Discovery of lysine hydroxylases in the clavaminic acid synthase-like superfamily for efficient hydroxylysine bioproduction

Hydroxylation via COH bond activation in the absence of any harmful oxidizing reagents is technically difficult in modern chemistry. In this work, we attempted to generate pharmaceutically important hydroxylysine from readily available L-lysine with L-lysine hydroxylases from diverse microorganisms. Clavaminic acid synthase-like superfamily gene mining and phylogenetic analysis led to the discovery of six biocatalysts, namely two L-lysine 3S-hydroxylases and four L-lysine 4Rhydroxylases, the latter of which partially matched known hydroxylases. Subsequent characterization of these hydroxylases revealed their capacity for regio- and stereoselective hydroxylation into either C-3 or C-4 positions of L-lysine, yielding (2S,3S)-3- hydroxylysine and (2S,4R)-4-hydroxylysine, respectively. To determine if these factors had industrial application, we performed a preparative production of both hydroxylysines under optimized conditions. For this, recombinant L-lysine hydroxylaseexpressing Escherichia coli cells were used as a biocatalyst for L-lysine bioconversion.

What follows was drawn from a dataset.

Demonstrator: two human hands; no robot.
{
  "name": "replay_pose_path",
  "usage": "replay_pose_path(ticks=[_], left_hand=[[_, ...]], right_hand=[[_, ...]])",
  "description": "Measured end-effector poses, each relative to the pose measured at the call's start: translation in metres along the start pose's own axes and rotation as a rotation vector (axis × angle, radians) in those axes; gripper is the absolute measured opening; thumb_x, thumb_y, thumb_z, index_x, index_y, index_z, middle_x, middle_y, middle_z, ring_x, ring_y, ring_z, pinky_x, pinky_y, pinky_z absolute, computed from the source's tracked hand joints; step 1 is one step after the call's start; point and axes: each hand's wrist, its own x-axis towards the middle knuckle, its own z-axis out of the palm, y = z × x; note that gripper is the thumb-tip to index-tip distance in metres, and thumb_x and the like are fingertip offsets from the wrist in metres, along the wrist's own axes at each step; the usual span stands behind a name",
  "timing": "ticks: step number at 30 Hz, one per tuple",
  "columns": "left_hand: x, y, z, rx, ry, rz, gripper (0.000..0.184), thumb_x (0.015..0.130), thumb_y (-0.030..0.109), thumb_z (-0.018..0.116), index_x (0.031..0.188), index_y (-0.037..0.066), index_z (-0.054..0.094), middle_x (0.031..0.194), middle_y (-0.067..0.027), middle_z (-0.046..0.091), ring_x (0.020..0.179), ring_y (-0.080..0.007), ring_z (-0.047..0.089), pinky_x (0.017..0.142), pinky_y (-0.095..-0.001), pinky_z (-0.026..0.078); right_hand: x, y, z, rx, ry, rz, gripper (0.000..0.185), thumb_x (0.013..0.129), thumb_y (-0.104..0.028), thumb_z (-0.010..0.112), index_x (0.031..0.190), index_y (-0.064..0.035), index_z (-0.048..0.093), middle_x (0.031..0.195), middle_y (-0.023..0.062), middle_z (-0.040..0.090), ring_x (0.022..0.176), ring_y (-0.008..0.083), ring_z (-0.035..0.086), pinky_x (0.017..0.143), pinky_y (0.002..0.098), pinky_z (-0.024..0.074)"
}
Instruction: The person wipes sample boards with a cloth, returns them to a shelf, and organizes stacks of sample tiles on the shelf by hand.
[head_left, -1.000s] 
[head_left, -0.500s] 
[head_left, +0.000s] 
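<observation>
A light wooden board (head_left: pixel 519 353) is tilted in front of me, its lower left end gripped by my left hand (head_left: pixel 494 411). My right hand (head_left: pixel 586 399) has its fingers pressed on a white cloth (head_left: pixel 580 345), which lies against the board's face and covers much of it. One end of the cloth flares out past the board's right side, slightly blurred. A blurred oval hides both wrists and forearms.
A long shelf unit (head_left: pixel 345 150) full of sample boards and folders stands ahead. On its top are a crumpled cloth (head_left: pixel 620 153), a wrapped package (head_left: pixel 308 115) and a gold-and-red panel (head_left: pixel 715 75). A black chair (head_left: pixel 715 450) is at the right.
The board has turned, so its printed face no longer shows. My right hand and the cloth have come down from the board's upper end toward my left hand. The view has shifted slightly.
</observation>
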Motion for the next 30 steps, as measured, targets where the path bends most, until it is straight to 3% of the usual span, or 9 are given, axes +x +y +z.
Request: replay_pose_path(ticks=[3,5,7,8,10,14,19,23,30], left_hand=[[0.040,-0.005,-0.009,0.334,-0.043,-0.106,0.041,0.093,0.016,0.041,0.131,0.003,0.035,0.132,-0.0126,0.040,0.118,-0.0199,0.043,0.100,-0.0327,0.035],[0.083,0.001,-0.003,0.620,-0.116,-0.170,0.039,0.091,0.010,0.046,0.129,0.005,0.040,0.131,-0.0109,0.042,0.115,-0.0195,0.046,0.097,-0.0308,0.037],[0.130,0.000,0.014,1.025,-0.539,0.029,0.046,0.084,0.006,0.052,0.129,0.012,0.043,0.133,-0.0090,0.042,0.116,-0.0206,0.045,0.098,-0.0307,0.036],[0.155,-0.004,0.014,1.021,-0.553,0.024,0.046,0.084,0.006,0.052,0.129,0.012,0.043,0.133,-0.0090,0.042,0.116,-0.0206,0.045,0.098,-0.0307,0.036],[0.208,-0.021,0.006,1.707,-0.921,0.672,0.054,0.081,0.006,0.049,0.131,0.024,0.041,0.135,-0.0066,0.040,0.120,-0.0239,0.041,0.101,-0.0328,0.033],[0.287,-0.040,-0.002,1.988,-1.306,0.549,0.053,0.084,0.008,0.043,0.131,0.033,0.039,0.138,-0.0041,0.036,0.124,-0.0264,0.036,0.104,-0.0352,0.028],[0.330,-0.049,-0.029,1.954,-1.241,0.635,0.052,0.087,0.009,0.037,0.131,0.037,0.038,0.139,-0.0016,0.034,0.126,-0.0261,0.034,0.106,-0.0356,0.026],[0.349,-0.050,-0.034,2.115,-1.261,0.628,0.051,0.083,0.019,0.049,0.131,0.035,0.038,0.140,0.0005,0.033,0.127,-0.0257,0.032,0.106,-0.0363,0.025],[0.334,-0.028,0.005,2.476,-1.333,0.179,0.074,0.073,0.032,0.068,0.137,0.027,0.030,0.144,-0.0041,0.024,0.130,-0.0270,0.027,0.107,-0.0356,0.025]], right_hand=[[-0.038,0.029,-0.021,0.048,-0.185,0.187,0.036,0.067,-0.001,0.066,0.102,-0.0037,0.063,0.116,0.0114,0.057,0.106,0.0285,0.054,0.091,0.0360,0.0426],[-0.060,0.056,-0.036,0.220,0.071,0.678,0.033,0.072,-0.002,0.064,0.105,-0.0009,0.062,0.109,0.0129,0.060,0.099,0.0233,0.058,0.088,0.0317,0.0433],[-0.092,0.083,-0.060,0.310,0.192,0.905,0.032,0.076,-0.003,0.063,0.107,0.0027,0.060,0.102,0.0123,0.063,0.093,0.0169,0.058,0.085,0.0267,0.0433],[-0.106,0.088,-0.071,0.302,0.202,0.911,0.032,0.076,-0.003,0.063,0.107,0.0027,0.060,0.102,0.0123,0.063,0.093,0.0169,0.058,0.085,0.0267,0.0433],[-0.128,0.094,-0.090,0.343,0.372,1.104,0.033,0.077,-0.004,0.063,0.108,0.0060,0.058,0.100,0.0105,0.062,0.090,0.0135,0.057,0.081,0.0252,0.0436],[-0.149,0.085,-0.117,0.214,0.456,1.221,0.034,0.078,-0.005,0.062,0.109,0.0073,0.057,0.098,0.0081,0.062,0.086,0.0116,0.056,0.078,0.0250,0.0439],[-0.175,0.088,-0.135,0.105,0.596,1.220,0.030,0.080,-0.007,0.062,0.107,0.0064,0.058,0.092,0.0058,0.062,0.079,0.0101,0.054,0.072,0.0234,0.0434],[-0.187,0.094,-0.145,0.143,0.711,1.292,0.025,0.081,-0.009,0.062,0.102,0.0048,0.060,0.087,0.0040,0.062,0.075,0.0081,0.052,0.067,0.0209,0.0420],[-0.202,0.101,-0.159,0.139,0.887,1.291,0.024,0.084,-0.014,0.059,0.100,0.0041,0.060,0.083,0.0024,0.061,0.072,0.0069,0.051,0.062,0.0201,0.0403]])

In batch-scale reactions, 531 mM (86.1 g/liter) (2S,3S)-3-hydroxylysine was produced from 600 mM L-lysine with an 89% molar conversion after a 52-h reaction, and 265 mM (43.0 g/liter) (2S,4R)-4-hydroxylysine was produced from 300 mM L-lysine with a molar conversion of 88% after 24 h. This report demonstrates the highly efficient production of hydroxylysines using lysine hydroxylases, which may contribute to future industrial bioprocess technologies.